The lines from the start of the listing through the line containing "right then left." should be printed exactly, and no other lines should be printed.
::: EXERCISE MATERIAL
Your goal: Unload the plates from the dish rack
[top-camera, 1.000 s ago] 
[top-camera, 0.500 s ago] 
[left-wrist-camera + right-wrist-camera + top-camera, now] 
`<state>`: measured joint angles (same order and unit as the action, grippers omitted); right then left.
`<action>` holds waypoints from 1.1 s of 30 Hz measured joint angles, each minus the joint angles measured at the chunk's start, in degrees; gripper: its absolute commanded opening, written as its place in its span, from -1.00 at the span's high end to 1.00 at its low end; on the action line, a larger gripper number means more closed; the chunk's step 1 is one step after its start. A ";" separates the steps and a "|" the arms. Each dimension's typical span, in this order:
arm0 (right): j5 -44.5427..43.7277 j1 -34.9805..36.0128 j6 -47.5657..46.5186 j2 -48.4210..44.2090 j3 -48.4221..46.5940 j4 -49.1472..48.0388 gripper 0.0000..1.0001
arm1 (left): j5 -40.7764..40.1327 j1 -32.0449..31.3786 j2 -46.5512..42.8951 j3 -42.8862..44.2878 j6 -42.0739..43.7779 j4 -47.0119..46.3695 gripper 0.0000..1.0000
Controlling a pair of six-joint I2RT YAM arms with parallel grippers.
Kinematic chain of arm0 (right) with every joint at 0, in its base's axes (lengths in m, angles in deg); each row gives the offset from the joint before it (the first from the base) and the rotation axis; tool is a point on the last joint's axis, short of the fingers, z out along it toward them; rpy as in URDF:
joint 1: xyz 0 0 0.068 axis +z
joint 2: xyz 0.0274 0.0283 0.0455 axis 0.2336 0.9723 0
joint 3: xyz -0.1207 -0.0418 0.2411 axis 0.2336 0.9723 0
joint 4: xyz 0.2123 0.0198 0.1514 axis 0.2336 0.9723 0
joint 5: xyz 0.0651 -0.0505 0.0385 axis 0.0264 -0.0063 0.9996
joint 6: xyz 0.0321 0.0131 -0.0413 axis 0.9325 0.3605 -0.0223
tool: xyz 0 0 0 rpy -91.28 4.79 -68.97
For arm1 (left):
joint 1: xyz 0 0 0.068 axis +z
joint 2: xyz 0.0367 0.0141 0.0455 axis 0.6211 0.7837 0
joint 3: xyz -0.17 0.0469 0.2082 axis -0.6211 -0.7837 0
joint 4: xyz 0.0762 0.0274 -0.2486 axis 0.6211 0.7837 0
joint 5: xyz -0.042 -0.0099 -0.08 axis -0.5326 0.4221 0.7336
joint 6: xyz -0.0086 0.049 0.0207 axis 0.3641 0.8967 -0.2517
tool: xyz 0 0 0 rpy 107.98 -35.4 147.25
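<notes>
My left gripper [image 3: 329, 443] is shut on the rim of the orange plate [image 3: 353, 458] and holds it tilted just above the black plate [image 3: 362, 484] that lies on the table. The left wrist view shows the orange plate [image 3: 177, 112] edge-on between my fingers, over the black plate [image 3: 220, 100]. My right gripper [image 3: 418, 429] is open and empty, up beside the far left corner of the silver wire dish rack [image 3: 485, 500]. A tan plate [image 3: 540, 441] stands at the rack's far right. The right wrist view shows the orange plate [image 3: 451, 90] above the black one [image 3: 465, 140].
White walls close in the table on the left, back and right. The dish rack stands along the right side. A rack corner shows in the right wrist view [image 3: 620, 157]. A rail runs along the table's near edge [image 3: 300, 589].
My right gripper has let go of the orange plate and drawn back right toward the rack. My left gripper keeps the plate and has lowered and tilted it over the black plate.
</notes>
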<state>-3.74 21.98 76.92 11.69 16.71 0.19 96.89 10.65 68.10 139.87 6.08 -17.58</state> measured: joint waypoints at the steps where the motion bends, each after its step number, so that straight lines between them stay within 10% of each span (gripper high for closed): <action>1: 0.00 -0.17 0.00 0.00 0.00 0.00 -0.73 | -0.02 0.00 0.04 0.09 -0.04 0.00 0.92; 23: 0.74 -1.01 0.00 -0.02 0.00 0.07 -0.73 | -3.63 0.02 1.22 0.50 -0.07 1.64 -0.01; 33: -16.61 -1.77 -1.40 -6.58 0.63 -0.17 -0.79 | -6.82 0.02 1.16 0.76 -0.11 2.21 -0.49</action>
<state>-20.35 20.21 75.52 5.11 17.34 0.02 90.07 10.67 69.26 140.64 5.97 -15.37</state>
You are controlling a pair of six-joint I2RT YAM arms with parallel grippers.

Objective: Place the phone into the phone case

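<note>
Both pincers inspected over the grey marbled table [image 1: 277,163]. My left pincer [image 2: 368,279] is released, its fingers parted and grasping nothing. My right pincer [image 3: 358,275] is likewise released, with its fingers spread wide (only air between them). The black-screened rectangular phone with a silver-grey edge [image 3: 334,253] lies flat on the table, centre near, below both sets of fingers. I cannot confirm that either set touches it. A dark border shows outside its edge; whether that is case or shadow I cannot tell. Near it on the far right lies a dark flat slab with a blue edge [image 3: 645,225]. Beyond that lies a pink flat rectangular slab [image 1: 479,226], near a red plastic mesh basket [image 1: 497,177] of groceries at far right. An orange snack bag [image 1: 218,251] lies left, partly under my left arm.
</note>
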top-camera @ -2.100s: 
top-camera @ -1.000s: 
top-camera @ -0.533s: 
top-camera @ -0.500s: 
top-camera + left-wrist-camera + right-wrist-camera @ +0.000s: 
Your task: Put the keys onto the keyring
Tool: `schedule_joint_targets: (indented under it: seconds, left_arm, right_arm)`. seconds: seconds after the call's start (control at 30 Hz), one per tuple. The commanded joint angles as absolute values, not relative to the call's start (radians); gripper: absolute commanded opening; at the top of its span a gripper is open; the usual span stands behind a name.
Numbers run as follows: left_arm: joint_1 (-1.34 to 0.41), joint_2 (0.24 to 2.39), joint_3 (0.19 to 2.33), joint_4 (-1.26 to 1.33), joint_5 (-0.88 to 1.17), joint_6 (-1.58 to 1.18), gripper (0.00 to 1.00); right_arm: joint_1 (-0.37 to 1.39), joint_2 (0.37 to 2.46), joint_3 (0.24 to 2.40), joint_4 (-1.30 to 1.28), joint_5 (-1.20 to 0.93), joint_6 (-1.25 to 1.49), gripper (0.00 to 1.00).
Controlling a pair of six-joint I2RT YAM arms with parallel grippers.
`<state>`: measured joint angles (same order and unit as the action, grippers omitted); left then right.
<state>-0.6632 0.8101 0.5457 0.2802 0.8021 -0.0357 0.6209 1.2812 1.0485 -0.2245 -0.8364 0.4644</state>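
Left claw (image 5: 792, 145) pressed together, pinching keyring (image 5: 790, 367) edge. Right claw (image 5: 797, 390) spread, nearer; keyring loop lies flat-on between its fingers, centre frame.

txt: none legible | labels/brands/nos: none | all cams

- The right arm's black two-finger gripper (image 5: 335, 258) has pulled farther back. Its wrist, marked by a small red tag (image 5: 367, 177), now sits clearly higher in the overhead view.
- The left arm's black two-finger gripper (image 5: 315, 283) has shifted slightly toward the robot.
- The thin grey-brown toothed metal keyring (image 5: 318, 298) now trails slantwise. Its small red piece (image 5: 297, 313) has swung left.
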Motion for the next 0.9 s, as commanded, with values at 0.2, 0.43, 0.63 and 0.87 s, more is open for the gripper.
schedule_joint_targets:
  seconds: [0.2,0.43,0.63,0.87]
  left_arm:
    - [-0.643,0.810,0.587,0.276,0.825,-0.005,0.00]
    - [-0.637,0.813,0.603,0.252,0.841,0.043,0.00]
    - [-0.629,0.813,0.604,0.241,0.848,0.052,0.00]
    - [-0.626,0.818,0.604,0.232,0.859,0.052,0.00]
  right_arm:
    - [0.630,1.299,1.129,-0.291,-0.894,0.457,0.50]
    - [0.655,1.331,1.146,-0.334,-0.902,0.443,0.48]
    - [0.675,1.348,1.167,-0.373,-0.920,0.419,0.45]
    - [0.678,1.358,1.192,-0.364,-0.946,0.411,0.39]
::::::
### ANSWER TO THE EXERCISE
Your goal: Unload the plates from the dish rack
[top-camera, 1.000 s ago] 
[top-camera, 0.500 s ago] 
[left-wrist-camera + right-wrist-camera + top-camera, now] 
`<state>`: measured joint angles (same order and unit as the action, grippers omitted); right then left.

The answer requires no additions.